## Task item
Return verbatim every line from the first line of the data below to the line that contains "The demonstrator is", inclusive, and no further.

## Data for analysis
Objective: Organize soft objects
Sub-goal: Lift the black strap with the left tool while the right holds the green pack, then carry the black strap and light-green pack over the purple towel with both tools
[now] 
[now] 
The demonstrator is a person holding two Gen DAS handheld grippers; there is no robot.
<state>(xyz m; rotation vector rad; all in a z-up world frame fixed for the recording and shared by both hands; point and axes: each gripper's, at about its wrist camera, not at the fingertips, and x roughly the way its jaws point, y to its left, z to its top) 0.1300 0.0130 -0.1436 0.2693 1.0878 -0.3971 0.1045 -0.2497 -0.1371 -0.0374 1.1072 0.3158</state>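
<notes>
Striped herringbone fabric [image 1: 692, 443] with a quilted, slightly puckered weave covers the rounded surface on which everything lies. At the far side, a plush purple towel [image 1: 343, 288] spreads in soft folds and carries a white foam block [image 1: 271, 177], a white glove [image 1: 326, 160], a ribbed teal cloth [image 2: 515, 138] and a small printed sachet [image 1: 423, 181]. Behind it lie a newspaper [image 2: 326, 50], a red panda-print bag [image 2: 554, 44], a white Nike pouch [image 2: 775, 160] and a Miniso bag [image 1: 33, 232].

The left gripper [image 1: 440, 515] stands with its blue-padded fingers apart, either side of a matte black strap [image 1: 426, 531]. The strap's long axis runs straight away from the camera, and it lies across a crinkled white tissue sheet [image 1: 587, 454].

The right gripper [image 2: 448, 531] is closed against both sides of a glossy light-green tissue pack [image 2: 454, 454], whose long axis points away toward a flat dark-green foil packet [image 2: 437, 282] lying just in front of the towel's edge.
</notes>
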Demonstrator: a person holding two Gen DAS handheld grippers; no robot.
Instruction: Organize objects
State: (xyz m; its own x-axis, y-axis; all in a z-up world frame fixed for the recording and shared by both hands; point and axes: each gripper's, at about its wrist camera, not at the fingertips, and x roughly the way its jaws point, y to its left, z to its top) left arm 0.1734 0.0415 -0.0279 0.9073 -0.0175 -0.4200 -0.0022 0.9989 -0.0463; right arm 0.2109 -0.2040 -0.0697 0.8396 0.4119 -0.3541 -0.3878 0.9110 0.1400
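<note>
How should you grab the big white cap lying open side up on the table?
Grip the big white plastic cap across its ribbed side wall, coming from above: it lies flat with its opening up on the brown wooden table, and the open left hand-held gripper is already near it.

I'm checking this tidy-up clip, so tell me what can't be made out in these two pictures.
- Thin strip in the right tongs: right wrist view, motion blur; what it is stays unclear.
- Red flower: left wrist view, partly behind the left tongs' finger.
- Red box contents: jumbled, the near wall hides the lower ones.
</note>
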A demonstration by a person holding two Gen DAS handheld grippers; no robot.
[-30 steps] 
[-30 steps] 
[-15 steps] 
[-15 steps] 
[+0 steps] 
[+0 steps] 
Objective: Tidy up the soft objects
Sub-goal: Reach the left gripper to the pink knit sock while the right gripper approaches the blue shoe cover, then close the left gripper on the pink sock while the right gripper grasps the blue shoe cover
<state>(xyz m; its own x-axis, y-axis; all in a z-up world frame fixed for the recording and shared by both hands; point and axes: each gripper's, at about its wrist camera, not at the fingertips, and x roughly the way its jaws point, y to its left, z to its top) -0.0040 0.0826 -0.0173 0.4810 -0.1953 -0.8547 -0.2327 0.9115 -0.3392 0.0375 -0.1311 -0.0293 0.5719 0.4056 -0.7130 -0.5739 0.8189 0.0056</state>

## The answer
Objective: Organize soft objects
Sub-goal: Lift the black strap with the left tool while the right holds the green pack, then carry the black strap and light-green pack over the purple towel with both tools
[now] 
[now] 
The demonstrator is a person holding two Gen DAS handheld grippers; there is no robot.

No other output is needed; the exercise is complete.